Gunner Kiel practiced on Tuesday and is expected to start for Cincinnati (4-3, 2-1 American Athletic) despite severely bruised ribs. Coach Tommy Tuberville said on Tuesday that Legaux also will get into a game against Tulane (2-5, 1-2) with many relatives cheering him on.
It'll be another special moment for Legaux, who tore ligaments and cartilage in his left knee during the second game last season and was told he might never be able play again. He's spent the week trying to arrange tickets for many folks back home.
''Probably half the city, I would think!'' Legaux said on Tuesday. ''I have a lot of relatives who have been calling and texting me, asking me if I can get tickets for the game.''
Legaux had his best moments last Friday night at Paul Brown Stadium during a 34-17 win over South Florida. Kiel got hit in the ribs again - he's been limited since taking a rough hit in the chest during the third game of the season - and couldn't return.
Legaux took over and completed 14 of 15 passes - the only incompletion was on a ball batted down at the line - for 121 yards and no interceptions. He also ran 9 yards for a touchdown, slid to his knee in the back of the end zone and put his head on the ground.
It was his first touchdown of the season.
''Just to go in and score a touchdown, it kind of hit me that hey, I've worked so hard for this moment and the time has finally come for me to help my team win a football game,'' Legaux said. ''I just was excited, a lot of emotions. Like I said, I almost shed a tear, started crying on the sideline. But I'm just happy. Happy that I'm back, happy that I'm playing football again.''
His teammates hugged him as he came off the field.
''There wasn't a dry eye on the sideline when he scored that touchdown,'' Tuberville said. ''We look at all these negative things that go on, and there is something that should be front-page news.

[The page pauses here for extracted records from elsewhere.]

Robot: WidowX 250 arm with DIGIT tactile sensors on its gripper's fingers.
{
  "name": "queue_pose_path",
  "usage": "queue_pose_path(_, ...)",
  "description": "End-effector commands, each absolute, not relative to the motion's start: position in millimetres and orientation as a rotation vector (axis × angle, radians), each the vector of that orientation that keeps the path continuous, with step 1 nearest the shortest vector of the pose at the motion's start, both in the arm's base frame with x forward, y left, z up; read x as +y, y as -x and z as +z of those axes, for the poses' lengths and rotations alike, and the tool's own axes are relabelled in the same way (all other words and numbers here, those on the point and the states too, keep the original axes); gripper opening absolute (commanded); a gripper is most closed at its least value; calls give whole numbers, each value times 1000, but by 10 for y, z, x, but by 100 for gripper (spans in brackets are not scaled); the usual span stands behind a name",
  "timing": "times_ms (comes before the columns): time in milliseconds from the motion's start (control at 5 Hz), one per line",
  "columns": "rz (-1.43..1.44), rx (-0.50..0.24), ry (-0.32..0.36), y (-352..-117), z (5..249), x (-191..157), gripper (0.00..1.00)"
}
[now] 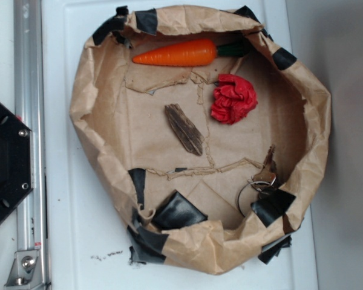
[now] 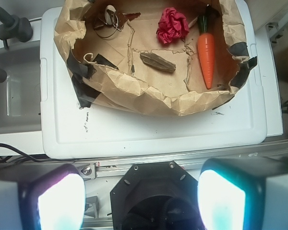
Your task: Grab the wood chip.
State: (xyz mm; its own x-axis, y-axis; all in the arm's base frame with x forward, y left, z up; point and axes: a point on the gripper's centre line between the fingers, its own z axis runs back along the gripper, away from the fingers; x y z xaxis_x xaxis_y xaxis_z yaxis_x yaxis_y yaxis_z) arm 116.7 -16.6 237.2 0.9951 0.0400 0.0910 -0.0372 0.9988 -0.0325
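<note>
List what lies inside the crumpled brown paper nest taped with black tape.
Inside the crumpled brown paper nest: an orange carrot, a dark brown wood chip, a red crumpled cloth and keys on a metal ring. Its folded rim may hide anything tucked beneath.

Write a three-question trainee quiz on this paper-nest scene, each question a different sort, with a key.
1. True or false: the wood chip touches the carrot.
2. Which lies nearest the chip? A) red cloth B) keys C) carrot
3. Fill in: in the wrist view, the gripper fingers stand ____ apart, holding nothing.

Key: 1 false; 2 A; 3 wide.
</note>
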Motion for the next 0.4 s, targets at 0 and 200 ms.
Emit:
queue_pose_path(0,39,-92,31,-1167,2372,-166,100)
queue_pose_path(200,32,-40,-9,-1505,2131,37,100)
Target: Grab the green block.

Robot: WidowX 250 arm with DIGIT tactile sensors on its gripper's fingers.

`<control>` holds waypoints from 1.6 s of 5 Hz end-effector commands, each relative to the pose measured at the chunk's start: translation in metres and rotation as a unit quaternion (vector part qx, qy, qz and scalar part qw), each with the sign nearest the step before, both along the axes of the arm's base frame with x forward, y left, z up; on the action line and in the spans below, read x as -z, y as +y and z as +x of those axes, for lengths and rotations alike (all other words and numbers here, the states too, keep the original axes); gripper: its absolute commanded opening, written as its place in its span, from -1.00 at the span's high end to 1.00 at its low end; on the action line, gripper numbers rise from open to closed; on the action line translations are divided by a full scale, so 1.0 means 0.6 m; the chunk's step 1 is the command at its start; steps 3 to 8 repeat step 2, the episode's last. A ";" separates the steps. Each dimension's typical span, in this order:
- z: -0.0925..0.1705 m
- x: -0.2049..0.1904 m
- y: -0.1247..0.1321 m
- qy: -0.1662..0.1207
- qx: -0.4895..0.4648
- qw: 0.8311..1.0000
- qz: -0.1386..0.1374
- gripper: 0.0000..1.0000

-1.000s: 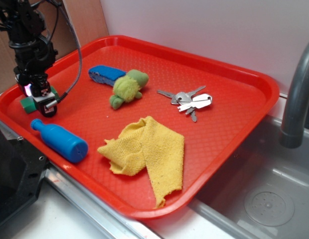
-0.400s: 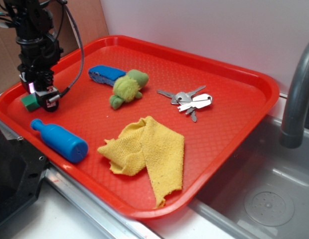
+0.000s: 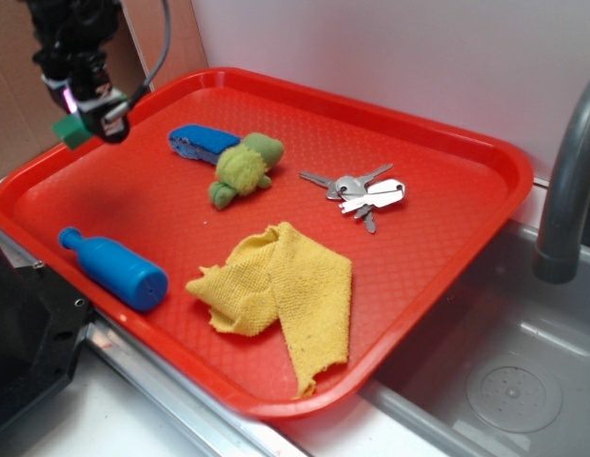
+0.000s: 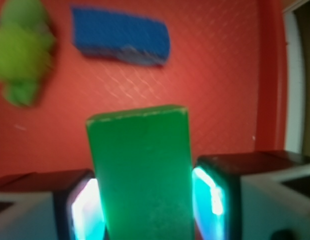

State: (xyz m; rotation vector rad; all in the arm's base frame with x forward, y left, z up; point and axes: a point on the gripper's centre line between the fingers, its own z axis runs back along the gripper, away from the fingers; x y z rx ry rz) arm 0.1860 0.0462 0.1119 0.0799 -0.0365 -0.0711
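The claw point(image 3: 86, 116) hangs above the far left corner of the red tray point(image 3: 485, 152), clamped on the green block point(image 3: 72, 130), which pokes out to its left in the exterior view and is clear of the tray floor. In the wrist view the block point(image 4: 141, 172) stands upright between the two lit pads point(image 4: 85, 210), both touching its sides, with most of its length sticking out beyond them. The grab looks made, so doing this step well now probably means keeping the squeeze firm and avoiding any jerk that could let the smooth bar slip or swing. Below and in front of the claw lies the blue bottle point(image 3: 114, 269); to its right are the blue sponge point(image 3: 202, 145) and the green plush toy point(image 3: 244, 168), then the yellow cloth point(image 3: 281, 290) and, furthest right, the keys point(image 3: 357, 194), all well apart from the claw.
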 end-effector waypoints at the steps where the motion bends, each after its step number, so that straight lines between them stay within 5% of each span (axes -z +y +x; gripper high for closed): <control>1: 0.010 -0.125 -0.095 -0.029 -0.056 0.998 -0.012 1.00; 8: -0.012 -0.122 -0.085 -0.034 -0.086 0.996 0.003 1.00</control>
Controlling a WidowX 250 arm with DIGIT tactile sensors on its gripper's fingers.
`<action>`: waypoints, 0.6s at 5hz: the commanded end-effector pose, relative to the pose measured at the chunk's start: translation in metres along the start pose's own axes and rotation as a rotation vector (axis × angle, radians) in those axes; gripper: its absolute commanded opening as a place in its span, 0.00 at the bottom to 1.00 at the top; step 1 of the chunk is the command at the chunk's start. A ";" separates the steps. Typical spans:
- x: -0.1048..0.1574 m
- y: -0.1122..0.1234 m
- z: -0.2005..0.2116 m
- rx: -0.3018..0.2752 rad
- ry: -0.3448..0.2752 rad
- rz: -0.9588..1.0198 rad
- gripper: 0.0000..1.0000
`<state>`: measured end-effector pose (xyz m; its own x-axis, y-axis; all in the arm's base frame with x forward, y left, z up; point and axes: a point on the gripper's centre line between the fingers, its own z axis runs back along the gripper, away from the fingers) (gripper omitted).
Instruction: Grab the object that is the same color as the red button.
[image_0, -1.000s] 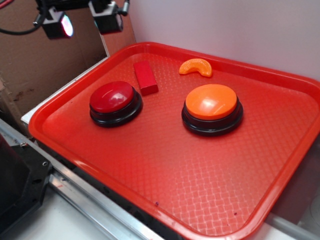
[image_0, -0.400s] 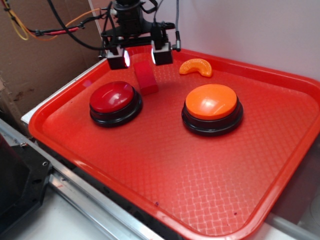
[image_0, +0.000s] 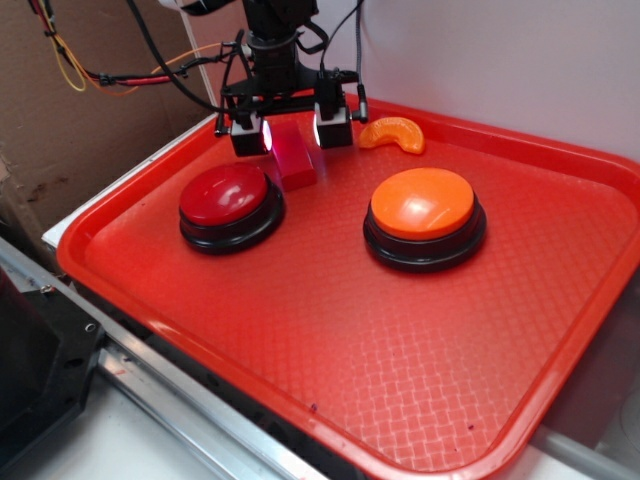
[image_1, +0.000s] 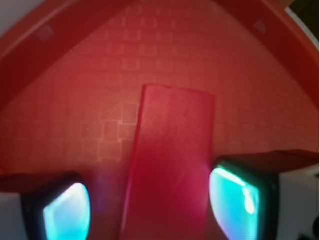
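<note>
**Claw spread over the red block**

Exterior view: the red tray (image_0: 300, 330) carries everything, and the red button (image_0: 231, 205) serves as the landmark. The red block (image_0: 296, 158) lies flat on the tray just behind and to the right of the red button, close to its black base; whether the two touch cannot be told. The claw (image_0: 292, 133) hangs over the far end of the block, its two fingers spread, one finger (image_0: 247, 135) behind the button on the block's left and the other (image_0: 333, 127) on the block's right. The near end of the block shows between them. To the right of the red button, well apart from it, sits the orange button (image_0: 424, 215). The orange segment piece (image_0: 392, 134) lies farther back than the red button and beyond the claw's right finger.

Wrist view: the block (image_1: 172, 165) runs lengthwise up the middle of the picture, flat on the tray's textured floor (image_1: 150, 50). A glowing pad (image_1: 65, 212) stands off its left side with a gap of tray floor between them; the other pad (image_1: 232, 200) sits right at its right edge, contact unclear. The fingers are apart, not clamped.
</note>
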<state>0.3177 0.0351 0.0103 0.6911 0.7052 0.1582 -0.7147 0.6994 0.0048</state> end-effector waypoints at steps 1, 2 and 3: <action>0.007 0.012 0.000 -0.043 0.010 0.006 0.39; 0.007 0.015 0.006 -0.050 0.027 -0.041 0.00; 0.000 0.010 0.030 -0.047 0.015 -0.148 0.00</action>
<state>0.2989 0.0326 0.0179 0.7917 0.6071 0.0684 -0.6095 0.7925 0.0211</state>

''The heartache that kid has gone through and the disappointments, to do something like that when he should probably have been working at a bank right now or selling insurance or building his own business or whatever. He wanted to come back and he is a tough kid and I'm proud of him.''
Legaux is glad to have another comeback milestone out of the way.
''Every day everybody asks me about the knee,'' Legaux said. ''I kind of want to just put that behind me. I understand that it was a tough injury for me to overcome, but the focus is not about me.
''I kind of want to just focus on the football team and not Munchie Legaux's return. I returned, I played, we won, the game is over, now we're moving forward.''
Tuberville also announced a tougher policy for players who get into trouble. A linebacker had an alcohol-related arrest over the weekend. In the last six weeks, three players have been arrested and another cited. The most notable was reserve quarterback Jarred Evans, suspended indefinitely from the team following his arrest on a misdemeanor assault charge.
Any player who gets in trouble will be suspended for the rest of the season, Tuberville said.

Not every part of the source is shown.